▼▼▼

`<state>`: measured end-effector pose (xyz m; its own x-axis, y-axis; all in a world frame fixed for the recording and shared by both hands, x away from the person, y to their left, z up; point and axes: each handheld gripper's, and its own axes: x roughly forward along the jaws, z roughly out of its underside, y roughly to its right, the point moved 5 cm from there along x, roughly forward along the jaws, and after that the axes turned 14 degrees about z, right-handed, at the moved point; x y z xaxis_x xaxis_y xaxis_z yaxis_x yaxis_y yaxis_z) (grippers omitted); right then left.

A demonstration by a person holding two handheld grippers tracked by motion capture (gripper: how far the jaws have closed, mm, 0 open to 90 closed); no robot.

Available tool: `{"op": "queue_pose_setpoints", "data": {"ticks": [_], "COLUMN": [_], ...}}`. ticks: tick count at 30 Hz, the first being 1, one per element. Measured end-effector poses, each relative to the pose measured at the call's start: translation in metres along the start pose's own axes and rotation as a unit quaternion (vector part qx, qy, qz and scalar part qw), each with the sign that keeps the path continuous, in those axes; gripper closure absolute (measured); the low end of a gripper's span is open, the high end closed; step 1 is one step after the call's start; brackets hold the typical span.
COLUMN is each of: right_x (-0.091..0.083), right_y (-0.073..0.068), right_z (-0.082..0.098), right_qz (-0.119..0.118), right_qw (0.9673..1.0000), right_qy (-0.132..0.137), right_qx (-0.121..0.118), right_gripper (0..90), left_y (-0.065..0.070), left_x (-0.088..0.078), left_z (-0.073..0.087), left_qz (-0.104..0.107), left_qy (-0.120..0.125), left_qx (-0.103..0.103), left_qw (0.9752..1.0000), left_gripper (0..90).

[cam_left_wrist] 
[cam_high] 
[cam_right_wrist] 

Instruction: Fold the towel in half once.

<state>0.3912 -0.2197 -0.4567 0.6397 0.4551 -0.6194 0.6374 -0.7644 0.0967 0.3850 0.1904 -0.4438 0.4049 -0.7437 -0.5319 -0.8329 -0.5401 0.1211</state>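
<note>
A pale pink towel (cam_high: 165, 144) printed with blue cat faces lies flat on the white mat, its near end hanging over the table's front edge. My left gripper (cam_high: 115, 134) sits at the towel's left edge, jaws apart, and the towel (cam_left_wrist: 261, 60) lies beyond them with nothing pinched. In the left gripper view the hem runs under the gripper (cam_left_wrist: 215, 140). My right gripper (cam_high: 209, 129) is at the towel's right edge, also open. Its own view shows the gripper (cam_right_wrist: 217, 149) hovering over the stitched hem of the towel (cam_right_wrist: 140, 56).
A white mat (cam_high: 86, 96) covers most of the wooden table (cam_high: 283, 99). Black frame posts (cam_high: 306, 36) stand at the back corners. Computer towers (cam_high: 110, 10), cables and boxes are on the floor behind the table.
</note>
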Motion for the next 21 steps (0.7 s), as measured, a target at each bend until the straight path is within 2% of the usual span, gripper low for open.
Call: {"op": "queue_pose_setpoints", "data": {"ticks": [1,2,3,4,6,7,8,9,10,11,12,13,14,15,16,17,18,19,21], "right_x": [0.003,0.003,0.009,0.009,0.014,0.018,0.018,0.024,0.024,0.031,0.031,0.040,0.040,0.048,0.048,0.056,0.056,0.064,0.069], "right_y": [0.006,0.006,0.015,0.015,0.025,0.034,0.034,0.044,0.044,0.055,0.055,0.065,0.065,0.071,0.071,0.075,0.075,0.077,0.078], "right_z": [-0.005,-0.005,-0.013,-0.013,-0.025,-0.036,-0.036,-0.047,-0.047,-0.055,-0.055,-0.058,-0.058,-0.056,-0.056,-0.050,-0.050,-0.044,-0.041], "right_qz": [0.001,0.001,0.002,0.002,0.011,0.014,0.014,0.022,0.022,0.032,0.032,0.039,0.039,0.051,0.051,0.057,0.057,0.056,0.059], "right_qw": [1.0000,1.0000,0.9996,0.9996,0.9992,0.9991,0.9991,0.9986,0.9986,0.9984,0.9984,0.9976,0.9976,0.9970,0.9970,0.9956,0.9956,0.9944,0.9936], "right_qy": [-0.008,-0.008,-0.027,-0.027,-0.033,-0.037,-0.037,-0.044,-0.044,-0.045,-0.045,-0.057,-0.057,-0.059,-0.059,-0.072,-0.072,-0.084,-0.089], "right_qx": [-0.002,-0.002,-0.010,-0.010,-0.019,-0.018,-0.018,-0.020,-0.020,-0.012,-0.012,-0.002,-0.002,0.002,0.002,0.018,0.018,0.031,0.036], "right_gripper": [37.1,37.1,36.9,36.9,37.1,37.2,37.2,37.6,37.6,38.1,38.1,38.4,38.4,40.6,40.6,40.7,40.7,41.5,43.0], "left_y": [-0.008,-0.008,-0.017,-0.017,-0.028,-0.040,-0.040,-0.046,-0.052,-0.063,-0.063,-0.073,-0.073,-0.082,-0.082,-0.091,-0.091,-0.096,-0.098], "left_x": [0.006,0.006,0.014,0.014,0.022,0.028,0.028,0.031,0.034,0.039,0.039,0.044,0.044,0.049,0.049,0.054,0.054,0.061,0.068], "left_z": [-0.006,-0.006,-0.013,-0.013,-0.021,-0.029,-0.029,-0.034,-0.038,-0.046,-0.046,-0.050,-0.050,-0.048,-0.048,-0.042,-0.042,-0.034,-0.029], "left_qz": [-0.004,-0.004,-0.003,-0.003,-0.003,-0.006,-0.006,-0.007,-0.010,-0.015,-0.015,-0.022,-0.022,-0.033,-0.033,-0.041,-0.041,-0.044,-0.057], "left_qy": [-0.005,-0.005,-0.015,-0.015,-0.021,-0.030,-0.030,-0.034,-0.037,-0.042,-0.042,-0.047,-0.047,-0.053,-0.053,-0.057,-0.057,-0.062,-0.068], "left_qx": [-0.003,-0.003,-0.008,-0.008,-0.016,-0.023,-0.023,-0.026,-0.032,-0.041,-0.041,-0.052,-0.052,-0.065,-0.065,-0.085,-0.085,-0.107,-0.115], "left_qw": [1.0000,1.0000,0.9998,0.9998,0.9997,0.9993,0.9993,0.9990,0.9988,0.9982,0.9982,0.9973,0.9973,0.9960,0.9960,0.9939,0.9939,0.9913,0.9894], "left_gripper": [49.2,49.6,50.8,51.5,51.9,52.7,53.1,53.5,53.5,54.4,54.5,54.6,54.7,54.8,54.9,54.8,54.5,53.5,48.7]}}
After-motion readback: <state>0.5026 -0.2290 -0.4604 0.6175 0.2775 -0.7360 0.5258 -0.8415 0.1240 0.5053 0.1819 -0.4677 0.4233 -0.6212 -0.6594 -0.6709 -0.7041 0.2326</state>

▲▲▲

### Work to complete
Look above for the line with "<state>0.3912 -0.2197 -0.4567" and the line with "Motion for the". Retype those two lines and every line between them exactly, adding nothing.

### Task answer
<state>0.3912 -0.2197 -0.4567 0.6397 0.4551 -0.6194 0.6374 -0.7644 0.0967 0.3850 0.1904 -0.4438 0.4049 -0.7437 -0.5319 -0.8329 -0.5401 0.1211</state>
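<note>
A pale pink towel (cam_high: 165, 144) printed with blue cat faces lies flat on the white mat, its near end hanging over the table's front edge. My left gripper (cam_high: 115, 134) sits at the towel's left edge, jaws apart, and the towel (cam_left_wrist: 261, 60) lies beyond them with nothing pinched. In the left gripper view the hem runs under the gripper (cam_left_wrist: 215, 140). My right gripper (cam_high: 209, 129) is at the towel's right edge, also open. Its own view shows the gripper (cam_right_wrist: 217, 149) hovering over the stitched hem of the towel (cam_right_wrist: 140, 56).
A white mat (cam_high: 86, 96) covers most of the wooden table (cam_high: 283, 99). Black frame posts (cam_high: 306, 36) stand at the back corners. Computer towers (cam_high: 110, 10), cables and boxes are on the floor behind the table.
</note>
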Motion for the next 21 steps (0.7 s), as measured, a target at each bend until the straight path is within 2% of the usual span, gripper low for open.

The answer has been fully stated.